[Aim of the task] Only lines containing the word "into" belong in the answer; copy each one from the records.

[Stored data]
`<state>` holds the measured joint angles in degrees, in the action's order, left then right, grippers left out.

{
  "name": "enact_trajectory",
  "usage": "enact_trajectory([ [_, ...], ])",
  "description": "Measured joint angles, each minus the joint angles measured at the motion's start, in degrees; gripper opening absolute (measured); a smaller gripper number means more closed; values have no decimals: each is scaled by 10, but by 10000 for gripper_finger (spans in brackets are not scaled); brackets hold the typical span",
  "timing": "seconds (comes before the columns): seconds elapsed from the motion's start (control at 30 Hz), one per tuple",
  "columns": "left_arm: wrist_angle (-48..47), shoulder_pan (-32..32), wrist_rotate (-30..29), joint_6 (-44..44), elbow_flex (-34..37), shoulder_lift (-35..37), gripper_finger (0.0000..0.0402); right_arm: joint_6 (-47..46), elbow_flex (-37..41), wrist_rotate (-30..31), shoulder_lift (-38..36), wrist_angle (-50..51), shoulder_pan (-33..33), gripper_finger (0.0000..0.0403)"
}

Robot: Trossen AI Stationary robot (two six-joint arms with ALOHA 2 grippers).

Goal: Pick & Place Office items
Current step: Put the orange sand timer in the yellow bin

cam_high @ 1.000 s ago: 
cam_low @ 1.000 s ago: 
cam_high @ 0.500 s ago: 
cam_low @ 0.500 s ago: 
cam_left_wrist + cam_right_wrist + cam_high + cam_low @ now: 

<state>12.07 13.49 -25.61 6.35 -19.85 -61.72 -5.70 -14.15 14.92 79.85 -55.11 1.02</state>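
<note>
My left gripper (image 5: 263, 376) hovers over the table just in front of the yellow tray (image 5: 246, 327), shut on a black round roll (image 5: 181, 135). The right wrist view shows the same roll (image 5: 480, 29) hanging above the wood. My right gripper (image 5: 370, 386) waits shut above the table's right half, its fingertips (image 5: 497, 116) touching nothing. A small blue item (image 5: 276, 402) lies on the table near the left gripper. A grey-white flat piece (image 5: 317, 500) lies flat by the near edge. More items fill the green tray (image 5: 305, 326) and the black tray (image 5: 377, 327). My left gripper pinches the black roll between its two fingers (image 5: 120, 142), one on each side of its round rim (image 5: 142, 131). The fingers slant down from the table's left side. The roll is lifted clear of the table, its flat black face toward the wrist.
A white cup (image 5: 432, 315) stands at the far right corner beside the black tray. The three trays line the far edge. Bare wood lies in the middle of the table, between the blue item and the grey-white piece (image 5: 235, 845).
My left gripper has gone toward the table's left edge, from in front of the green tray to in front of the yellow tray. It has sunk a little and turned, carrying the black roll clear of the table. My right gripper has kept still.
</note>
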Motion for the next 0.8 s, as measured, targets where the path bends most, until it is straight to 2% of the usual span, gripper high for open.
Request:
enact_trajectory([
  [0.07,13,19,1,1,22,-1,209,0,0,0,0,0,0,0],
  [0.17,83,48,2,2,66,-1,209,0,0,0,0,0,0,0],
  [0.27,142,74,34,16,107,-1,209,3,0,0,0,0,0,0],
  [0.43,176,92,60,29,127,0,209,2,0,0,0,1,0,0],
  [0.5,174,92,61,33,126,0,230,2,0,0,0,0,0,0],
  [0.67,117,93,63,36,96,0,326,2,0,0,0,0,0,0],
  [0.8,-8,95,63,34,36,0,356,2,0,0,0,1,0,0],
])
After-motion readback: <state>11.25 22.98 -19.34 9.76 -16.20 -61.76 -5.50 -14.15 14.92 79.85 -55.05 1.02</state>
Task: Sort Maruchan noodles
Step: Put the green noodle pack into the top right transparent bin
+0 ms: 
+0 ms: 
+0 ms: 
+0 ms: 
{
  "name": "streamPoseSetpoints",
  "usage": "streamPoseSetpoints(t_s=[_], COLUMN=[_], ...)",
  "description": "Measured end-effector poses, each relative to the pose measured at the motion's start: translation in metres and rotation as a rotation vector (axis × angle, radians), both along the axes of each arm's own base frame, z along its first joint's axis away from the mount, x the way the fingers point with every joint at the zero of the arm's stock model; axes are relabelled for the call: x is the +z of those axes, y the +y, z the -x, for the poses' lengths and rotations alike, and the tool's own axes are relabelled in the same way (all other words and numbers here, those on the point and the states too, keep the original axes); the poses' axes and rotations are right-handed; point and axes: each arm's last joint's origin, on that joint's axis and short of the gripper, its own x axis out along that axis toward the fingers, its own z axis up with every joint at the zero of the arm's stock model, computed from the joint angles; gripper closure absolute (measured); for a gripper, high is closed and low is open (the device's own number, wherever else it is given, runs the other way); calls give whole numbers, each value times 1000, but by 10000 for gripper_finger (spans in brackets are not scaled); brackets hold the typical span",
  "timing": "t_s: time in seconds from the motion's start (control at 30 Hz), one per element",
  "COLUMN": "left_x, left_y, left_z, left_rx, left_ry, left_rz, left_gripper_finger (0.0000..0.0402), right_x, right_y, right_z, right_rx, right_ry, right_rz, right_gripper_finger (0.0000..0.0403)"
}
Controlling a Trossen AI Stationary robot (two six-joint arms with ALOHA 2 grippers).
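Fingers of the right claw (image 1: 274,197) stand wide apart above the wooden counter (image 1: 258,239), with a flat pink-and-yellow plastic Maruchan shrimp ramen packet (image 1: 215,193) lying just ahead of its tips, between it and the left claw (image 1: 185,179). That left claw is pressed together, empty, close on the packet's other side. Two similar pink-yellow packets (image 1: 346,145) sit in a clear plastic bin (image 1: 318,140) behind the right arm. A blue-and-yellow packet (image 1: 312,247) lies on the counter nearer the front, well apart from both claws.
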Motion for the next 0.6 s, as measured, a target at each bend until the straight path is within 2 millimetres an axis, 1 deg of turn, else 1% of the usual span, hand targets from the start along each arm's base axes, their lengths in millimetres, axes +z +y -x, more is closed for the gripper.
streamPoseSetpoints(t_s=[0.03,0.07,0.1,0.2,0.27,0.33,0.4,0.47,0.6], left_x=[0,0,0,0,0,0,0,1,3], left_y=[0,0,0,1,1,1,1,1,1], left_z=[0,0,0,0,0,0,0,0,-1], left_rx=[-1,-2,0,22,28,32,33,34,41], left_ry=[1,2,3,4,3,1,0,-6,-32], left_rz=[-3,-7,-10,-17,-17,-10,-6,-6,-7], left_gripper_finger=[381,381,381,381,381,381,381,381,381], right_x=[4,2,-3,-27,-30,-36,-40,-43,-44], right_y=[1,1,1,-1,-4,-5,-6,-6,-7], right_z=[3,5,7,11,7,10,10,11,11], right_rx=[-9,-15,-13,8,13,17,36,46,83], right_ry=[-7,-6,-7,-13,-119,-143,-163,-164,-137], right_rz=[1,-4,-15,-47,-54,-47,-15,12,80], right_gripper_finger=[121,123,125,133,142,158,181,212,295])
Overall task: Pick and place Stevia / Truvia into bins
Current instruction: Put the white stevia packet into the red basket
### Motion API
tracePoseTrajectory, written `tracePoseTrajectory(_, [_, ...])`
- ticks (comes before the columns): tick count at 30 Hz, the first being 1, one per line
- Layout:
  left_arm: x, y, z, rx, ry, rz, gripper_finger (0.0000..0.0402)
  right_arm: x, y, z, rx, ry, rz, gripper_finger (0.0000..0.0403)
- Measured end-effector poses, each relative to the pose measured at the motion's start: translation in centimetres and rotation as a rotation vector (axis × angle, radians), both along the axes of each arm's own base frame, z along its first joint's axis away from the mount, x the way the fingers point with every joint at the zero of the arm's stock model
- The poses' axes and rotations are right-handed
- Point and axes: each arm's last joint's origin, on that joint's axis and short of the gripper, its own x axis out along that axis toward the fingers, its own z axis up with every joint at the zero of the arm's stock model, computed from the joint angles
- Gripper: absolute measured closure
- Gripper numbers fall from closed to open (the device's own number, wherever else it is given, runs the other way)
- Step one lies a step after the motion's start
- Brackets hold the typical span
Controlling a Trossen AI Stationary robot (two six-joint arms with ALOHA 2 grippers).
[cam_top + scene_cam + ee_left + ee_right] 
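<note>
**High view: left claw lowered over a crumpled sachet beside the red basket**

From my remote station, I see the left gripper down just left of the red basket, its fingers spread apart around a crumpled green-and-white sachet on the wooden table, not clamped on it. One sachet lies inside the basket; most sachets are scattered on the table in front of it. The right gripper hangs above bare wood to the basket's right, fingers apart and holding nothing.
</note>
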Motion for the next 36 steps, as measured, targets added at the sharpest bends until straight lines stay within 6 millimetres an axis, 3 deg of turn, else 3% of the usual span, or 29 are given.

[Output of the task]
Step: Put the green noodle pack into the top right transparent bin
Overall task: Pick and place Stevia / Truvia into bins
Current instruction: Put the white stevia packet into the red basket

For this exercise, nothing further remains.